To draw on the insightful moment I had while watching "Friends" (of all shows): Phoebe was dating a psychiatrist who alienated the rest of the group by accurately analyzing their faults and idiosynchracies and drawing their insecurities out in front of everyone. When told that he was disliked by Phoebe's friends, he broke almost into soliloquy about them, saying something like "this doesn't suprise me--their egos are so fragile, they don't know who they are. 'Define me! define me!' As if they need each other to feel special."

"Define me." What am I to whom? I am a son, a brother, an uncle, a friend. I am a child of God. This is what helped me to love myself and change my attitude: that I am special not because I drive what I do or because of some other superficial or temporal device. I fit somewhere in the universe as a needed and special piece. Others need me, and I need them.

This example from my life illustrates how the gospel of Jesus Christ gave me the aid that I need. Going back to Bob and Bono, applying dollars and cents is a rather futile means and yields no end. It is an external wisp of aid (though much good has been done). No, I proclaim that we as children of God need to recognize that within ourselves lies the ability to change the world as we band together. I believe that the gospel of Jesus Christ can save the world.
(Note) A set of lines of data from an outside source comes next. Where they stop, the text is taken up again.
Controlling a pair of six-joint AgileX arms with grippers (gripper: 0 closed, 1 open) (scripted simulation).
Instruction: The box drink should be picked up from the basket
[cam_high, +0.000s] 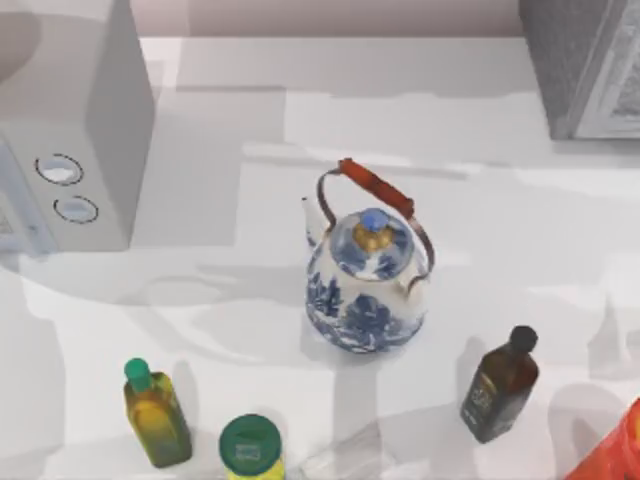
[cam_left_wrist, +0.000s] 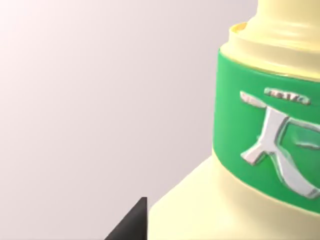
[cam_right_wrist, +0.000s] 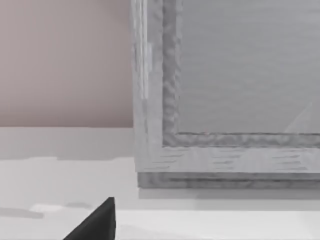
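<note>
Close against the box drink (cam_left_wrist: 210, 200): pale-yellow shoulder, green neck band (cam_left_wrist: 265, 125) with raised silvery lettering, pale neck above, one dark claw fingertip (cam_left_wrist: 131, 225) just beside the shoulder, plain pinkish backdrop.

Pale-yellow box drink (cam_left_wrist: 210, 200), green neck band, upright.

My work surface, the white table (cam_high: 250, 110), is brightly and evenly lit. Soft overlapping grey shadows spread across it, densest around the teapot (cam_high: 365, 290) and toward the near edge. My left wrist view shows shiny highlights on the raised lettering of a green band (cam_left_wrist: 265, 135). Focus is sharp throughout, without edge distortion.
</note>
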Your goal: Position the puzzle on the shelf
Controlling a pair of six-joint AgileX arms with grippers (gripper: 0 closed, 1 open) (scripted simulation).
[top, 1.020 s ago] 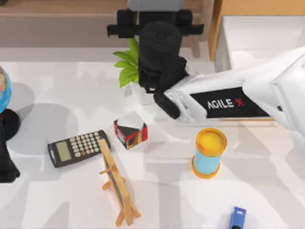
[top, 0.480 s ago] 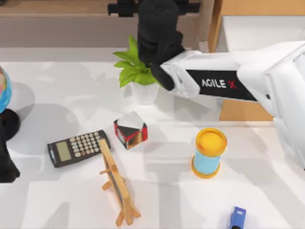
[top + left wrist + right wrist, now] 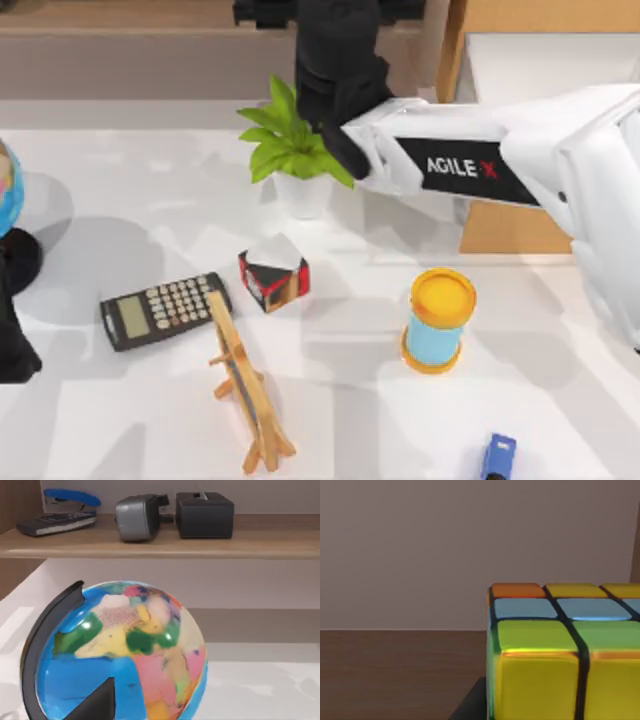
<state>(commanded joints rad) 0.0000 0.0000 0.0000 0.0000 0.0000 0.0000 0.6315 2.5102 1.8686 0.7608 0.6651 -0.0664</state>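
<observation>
The puzzle (image 3: 560, 650), a cube of yellow, green, blue and orange squares, sits close in the right wrist view, just above the shelf's brown board (image 3: 395, 670). My right gripper (image 3: 335, 12) reaches over the shelf (image 3: 120, 15) at the back edge of the top view and is shut on the puzzle. The puzzle itself is hidden under the arm in the top view. In the left wrist view the shelf (image 3: 150, 547) carries a stapler, a grey device and a black box. My left arm (image 3: 10, 340) stays parked at the table's left edge.
A potted plant (image 3: 290, 150) stands just below the right arm. On the table lie a black, red and white cube (image 3: 273, 275), a calculator (image 3: 165, 310), a wooden easel (image 3: 245, 385) and a yellow-topped can (image 3: 438, 320). A globe (image 3: 120, 655) stands far left, a drawer cabinet (image 3: 520, 60) back right.
My right arm has moved from above the plant toward the back, out over the shelf board. The plant is now uncovered. The left arm has not moved.
</observation>
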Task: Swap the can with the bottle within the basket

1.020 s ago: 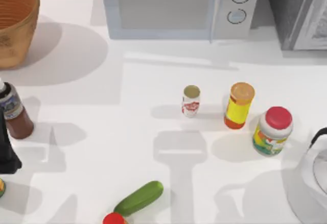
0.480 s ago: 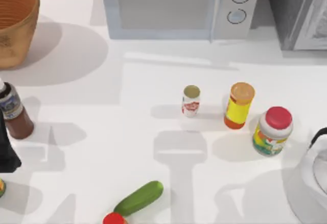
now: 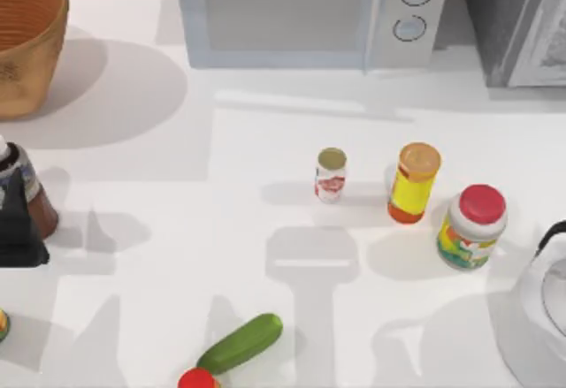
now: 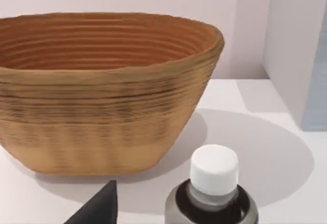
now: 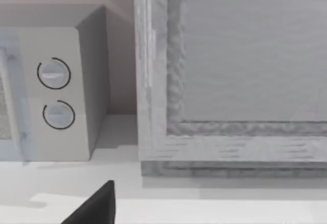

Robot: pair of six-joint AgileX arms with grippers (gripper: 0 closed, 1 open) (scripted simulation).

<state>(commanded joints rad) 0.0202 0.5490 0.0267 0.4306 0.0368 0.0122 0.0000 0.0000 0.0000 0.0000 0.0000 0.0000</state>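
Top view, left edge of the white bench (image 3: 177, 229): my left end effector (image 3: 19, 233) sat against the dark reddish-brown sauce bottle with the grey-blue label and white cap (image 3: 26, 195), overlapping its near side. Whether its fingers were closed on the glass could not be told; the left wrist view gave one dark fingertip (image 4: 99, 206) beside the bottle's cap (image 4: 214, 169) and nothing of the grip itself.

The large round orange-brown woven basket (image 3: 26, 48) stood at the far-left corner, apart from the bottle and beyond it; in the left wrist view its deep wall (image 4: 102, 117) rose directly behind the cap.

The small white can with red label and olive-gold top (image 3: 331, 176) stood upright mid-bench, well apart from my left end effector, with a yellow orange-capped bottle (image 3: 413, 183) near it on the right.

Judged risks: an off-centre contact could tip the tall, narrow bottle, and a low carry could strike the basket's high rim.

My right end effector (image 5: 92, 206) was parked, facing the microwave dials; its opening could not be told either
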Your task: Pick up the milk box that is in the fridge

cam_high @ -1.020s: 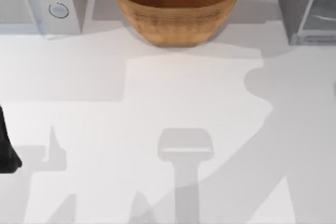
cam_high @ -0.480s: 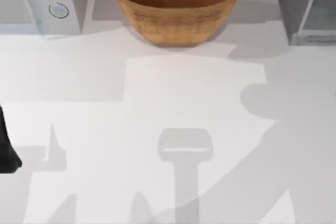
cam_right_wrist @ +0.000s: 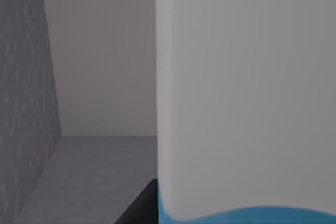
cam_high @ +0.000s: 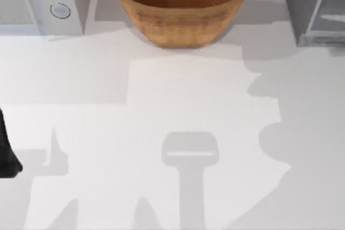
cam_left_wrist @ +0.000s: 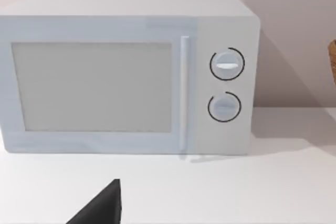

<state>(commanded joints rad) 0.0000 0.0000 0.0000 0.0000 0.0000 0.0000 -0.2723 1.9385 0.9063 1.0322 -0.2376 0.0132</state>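
Note:
The milk box (cam_right_wrist: 247, 87) stands very close in the right wrist view, its white face ending in a light-blue strip at the lower edge. Around it are the grey inner walls and floor of the fridge (cam_right_wrist: 94, 87). A dark part of my right gripper (cam_right_wrist: 140, 207) shows right beside the carton; whether it touches is hidden. From above, the fridge (cam_high: 315, 9) is the grey cabinet with a glass panel at the back right. My left gripper (cam_high: 6, 157) is parked at the table's left edge, and its dark tip (cam_left_wrist: 100, 209) shows before the white appliance.
A white box appliance with two round knobs (cam_high: 40, 1) (cam_left_wrist: 126, 77) stands at the back left. A large wicker bowl (cam_high: 180, 4) sits at the back middle. Arm shadows fall across the white table (cam_high: 178, 90).
The arm shadow on the table's right side has shifted toward the front. The left arm, the bowl and the white appliance have not moved.

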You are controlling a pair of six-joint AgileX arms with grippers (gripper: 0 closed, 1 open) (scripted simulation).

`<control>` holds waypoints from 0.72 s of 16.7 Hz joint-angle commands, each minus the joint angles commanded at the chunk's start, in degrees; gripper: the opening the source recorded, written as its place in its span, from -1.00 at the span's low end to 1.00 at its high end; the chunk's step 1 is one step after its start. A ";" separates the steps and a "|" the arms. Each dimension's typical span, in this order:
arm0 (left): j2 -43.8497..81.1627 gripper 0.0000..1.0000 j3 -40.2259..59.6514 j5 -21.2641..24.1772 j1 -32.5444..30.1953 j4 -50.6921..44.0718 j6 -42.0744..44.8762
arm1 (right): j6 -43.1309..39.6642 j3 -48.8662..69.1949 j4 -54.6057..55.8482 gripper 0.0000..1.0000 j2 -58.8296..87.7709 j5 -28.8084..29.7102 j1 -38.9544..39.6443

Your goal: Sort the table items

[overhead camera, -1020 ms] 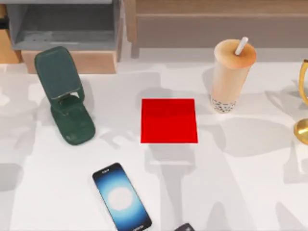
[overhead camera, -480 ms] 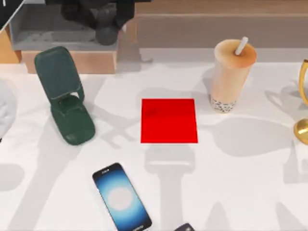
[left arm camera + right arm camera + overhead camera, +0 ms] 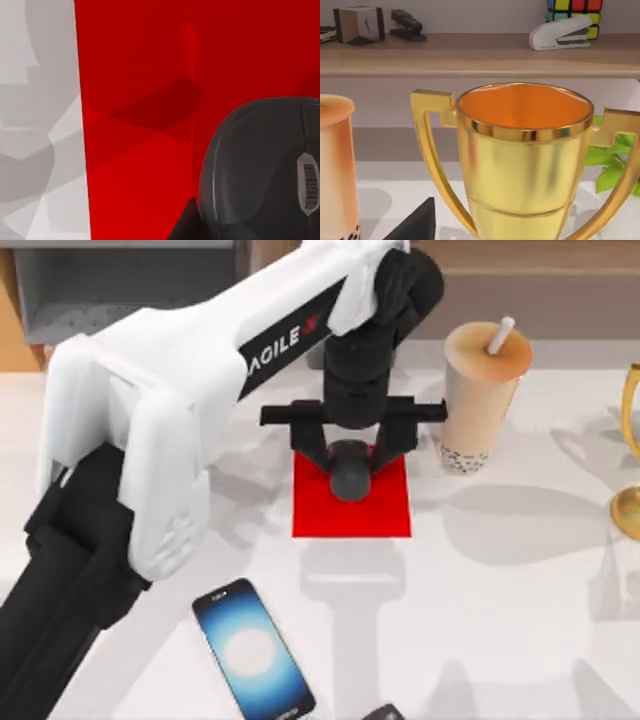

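One arm is at work: the left gripper [image 3: 350, 462] hangs over the red square mat [image 3: 385, 515] at mid-tabletop, its fingers spread either side of the dark grey mouse [image 3: 349, 470]; whether they press its sides I cannot tell. The mouse's long axis runs toward the near edge, and the left wrist view shows its scroll wheel [image 3: 309, 184] above the mat's red surface [image 3: 135, 125].

The bubble-tea cup [image 3: 482, 390] stands upright just right of the gripper, straw [image 3: 501, 335] tilted. The smartphone [image 3: 252, 648] lies flat near the front edge, slanted, screen up. Bare tabletop [image 3: 500, 610] lies open right of the phone. A gold trophy [image 3: 525, 160] stands at the right edge.
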 joint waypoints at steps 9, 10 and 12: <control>-0.40 -1.00 -2.55 -0.09 0.26 1.67 0.11 | 0.00 0.00 0.00 1.00 0.00 0.00 0.00; -0.33 -1.00 -2.82 -0.03 0.07 2.31 0.01 | 0.00 0.00 0.00 1.00 0.00 0.00 0.00; -0.29 -1.00 -2.92 0.03 -0.04 2.62 -0.04 | 0.00 0.00 0.00 1.00 0.00 0.00 0.00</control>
Agnostics, don't stop reading. This ends up where we began, with the Nazarene as a blue phosphorescent globe. You see, the point isn't that we change one another to worship the olive-skinned Jesus. It isn't the man which drives humanity. Siddhartha Gautama, Zarathustra, Socrates, Roseanne Barr, Frodo Baggins or soylent green aren't the point. The point is what they represent. My fire balloon is Jesus Christ, happiness, joy, morality, faith and all of that. Another's fire balloon may be existential philosophy, while yet another might represent Allah. We take our fire balloons and give them a name (which is fine), but then we impose upon others to take the same stance as we do. No, we should be inviting others to partake of the ideals to which we adhere, and then accept the invitation to peer into their balloon and add to our own wholesomeness. We have only our innate, primal goodness to offer one another, but when we throw up labels and start defining ourselves as Mormons, atheists, lesbians, Japanese, etc., we forget that we are all humans.

So we know who I believe my fire balloon to be. I am obviously Christian, and of the Mormon "division" at that. What is in yours? Who is in yours? What do you believe? Do you believe in love? Do you believe in peace and brotherhood? Do you believe in charity? Me too. So let's take Gandhi's advice and start a revolution. Let US be the change in the world and fill it with communal love. Let's invite others to find the commonalities we learn from our balloons (they are most certainly there) and move forward shoulder-to-shoulder. Let our revolution be peaceful, like through song, expressive and stimulating to others. We all have bruised souls, we do not need to exacerbate the situation by crusading about with a Bible and a gun. Let our label read "humanity" as we care for one and all; e pluribus unum, indeed. I am doing what I can to be the change I wish to see in the world.